Have I mentioned Arturo yet?
The man is amazing. He's a little dynamo-he tends to gesture wildly, walks around when making a point, spits a bunch...awesome guy. We met Arturo at the coffee mill near his farm and coffee plantation. Arturo has managed to bring coffee farmers in his area together and has helped many of them to become organic farmers. He took us around both the mill and his own farm, and gave us a crash course in the coffee trade. It's a complex topic, and I definitely won't do it justice. My professor, Susan, recommends the book Uncommon Grounds: The History of Coffee and How it Transformed Our World.
Although I've seen the fair-trade stickers, and had heard about shade-grown coffee, I never knew the details. Here's the scoop: fair-trade means that the coffee farmer gets the profits from the coffee they grow. Not the businessmen and not the middlemen (known as coyotes in Costa Rica). This is a big deal. One coffee farmer is like one coffee bean within a ton of coffee. He's a little guy, and doesn't have a lot of power. Middle men take advantage of the coffee farmer. Coffee is only harvested once a year, and a lot depends on that yearly harvest of the Costa Rican coffee farmer.
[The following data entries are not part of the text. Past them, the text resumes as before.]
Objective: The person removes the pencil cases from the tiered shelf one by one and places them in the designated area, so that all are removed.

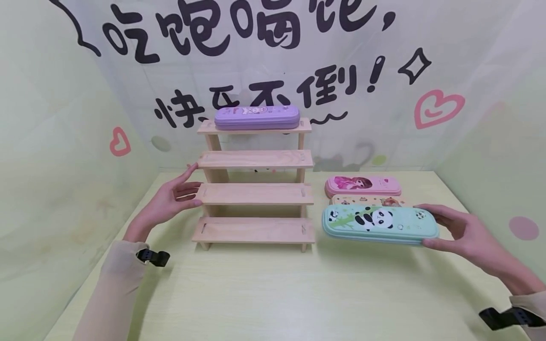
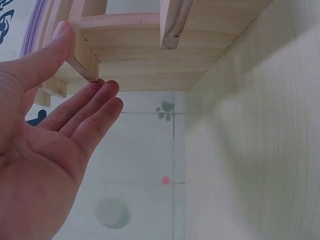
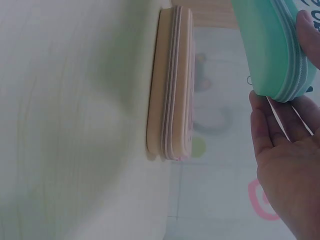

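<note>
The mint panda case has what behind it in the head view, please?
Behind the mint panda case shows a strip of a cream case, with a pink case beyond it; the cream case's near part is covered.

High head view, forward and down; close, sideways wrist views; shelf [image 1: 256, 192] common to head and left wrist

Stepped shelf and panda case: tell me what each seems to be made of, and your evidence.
Stepped shelf: pale wood, probably unvarnished, as the visible grain and matt surface suggest.
Panda case: smooth mint shell with a slight sheen, perhaps moulded foam or plastic; held by one end, it shows no sag. The look leaves which one open.
</note>
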The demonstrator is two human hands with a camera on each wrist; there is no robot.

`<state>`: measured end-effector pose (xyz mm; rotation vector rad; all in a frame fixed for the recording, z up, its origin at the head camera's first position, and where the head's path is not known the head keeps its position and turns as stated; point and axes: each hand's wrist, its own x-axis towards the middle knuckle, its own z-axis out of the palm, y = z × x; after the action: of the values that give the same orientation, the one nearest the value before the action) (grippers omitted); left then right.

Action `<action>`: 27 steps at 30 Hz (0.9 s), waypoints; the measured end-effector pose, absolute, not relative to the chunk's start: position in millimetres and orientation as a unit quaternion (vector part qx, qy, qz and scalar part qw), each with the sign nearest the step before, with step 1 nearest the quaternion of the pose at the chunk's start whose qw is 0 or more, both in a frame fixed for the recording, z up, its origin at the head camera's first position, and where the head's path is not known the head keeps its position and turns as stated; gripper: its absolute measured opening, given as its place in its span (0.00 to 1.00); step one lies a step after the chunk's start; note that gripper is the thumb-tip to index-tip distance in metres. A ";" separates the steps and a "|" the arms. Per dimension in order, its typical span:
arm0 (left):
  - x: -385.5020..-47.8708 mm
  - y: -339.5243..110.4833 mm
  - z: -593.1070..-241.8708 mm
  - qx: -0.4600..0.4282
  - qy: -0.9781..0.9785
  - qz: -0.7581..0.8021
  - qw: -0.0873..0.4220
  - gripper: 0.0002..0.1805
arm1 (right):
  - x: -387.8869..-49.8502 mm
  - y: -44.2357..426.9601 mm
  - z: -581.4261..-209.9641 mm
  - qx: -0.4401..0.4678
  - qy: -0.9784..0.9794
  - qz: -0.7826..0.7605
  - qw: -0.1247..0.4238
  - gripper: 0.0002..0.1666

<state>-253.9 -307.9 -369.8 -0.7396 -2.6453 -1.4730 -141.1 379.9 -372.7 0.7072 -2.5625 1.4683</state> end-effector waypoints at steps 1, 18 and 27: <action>-253.8 -308.0 -370.1 -0.238 -0.849 -0.472 0.013 0.55 | -139.8 382.2 -374.0 0.230 -0.844 0.481 0.052 0.42; -254.9 -309.4 -370.7 -0.240 -0.850 -0.469 0.012 0.55 | -136.4 412.1 -403.5 0.174 -0.878 0.445 0.011 0.40; -255.0 -309.0 -370.4 -0.229 -0.855 -0.465 0.007 0.55 | -142.1 415.5 -413.6 0.174 -0.880 0.442 -0.006 0.40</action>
<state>-255.0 -309.0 -370.4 -0.7162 -2.6743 -1.4548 -142.1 415.5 -413.6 0.5500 -2.7737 1.3949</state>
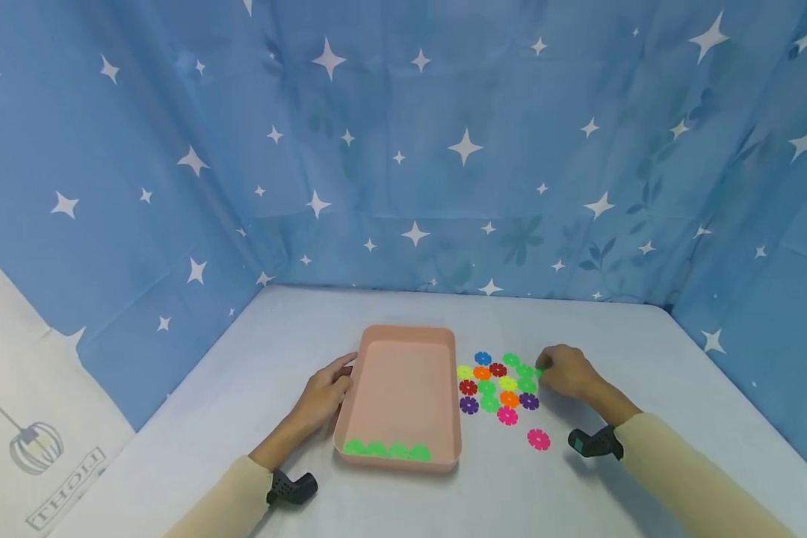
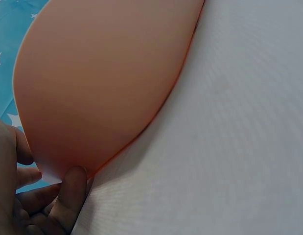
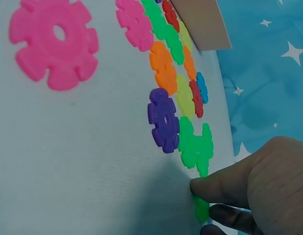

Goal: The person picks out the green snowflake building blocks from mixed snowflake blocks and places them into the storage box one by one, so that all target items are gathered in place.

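A pink tray (image 1: 403,392) stands on the table, and several green snowflake discs (image 1: 397,450) lie in a row along its near inner edge. My left hand (image 1: 321,394) holds the tray's left side; in the left wrist view the thumb (image 2: 73,188) touches its outer wall (image 2: 107,83), with other fingers at the rim. To the right of the loose discs, my right hand (image 1: 566,371) pinches a green snowflake disc (image 3: 202,209) between thumb and fingers, close to the tabletop. Other green discs (image 3: 188,142) lie just beside it.
Between tray and right hand lie several flat snowflake discs, among them purple (image 3: 164,120), orange (image 1: 509,399), yellow, red and blue (image 1: 483,359). One pink disc (image 1: 539,439) lies apart, nearer me. A star-patterned blue curtain (image 1: 403,149) hangs behind the white table (image 1: 309,317).
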`<state>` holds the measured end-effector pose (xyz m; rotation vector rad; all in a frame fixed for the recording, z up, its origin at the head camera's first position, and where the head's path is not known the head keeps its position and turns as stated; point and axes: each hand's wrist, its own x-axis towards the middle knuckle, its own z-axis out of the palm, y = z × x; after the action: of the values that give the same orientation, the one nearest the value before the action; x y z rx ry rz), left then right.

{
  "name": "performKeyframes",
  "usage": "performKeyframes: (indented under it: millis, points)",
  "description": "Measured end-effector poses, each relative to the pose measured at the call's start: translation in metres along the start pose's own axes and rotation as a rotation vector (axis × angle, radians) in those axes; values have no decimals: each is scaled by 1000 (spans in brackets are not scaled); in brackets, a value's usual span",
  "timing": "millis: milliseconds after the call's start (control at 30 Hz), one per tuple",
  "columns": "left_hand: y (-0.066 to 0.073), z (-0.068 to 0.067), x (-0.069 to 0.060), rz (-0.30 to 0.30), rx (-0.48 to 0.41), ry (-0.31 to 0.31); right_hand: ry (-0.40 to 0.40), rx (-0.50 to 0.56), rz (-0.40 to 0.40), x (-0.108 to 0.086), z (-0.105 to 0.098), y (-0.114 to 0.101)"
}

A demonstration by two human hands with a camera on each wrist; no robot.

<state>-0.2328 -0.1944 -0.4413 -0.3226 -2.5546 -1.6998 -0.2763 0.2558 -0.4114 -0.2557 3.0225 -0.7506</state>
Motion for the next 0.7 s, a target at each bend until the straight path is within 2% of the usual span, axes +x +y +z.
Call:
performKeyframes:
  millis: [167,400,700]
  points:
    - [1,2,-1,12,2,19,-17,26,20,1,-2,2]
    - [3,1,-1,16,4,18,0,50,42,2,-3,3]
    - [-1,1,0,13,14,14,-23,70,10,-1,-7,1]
They get desperate, and if they sell out to a middle man who pays below the worth of the coffee, then the farmer will suffer for the rest of the year. If you buy fair trade, then you know that you are buying directly from the farmer.
Shade-grown coffee takes the efficiency out of coffee farming. *gasp!* What will we do without efficiency?!?!
Shade-grown means that the coffee is not grown as a mono-crop, but that it is grown alongside other plants, such as banana trees. The trees, a natural part of Costa Rica, provide key habitats for birds. Without the trees, you lose the birds. Since I've been here we've driven along many roads that have coffee plantations covering the hills (did you know that the quality of coffee increases with the altitude?), and the hills are barren of any trees. The other problem with the lack of crop diversity is that it taxes the soil. In order to grow that much coffee, year after year, the farmers coat their fields with chemicals.
Organically grown coffee means that it is grown without chemical fertilizers, fungicides or pesticides. Most of the farmers who are growing their coffee organically are also a part of fair-trade and shade-grown coffee. It gets kind of complicated, since the farmers need certifications for each of the three, and the certifications cost a lot of money. The small-time farmers in some areas have formed groups, and pay for the certifications together (it's like buying in bulk, it's cheaper if there is more of them doing it at once).They also do outreach-they educate farmers on what the three different elements mean.
Arturo is a big part of the organic coffee farmer group in his area. He also travels directly to the US to sell his coffee (it actually costs less!). He is trying to figure out a way to get the three certifications condensed to one, mainly so that the farmers will only have to pay for a single certification. If anyone can do it, it'll be Arturo.
He introduced us to a friend of his, a guy named Minor. Minor is also a coffee farmer, his family owns one of the largest privately owned coffee plantations in the area. After learning more about organic farming, he decided to try it out on his own land. Against the wishes (and without the support) of his family, he stopped using chemicals on a part of his family plantation. It's been about 8 years, and he thinks that it will be ready in 4 more years.
The soil was nearly dead when he began, drained of any health by the chemicals his family used in order to keep producing coffee crops year after year. With Arturo's help, he's learned to make organic fertilizers and to grow plants that are helping restore the nutrients in the soil. I was really impressed by Minor, but also reminded of the struggle it would be for those less fortunate than him. He was able to use finances from the other plots in the family plantation while he worked on switching to organic methods. What about farmers without that support system?
Guys like Arturo are important. He's fighting for the little guys, the small-time coffee farmers that are up against the Goliath corporations that buy coffee from everyone else. He's also supporting sustainable methods of farming. Growing plants side by side that complement one another (check out permaculture if you're interested, I basically mean that one plant helps replace the nutrients that another plant uses), using what the land provides instead of forcing it to grow what you want and how you want it and using the land in a way that will ensure future generations that same privilege.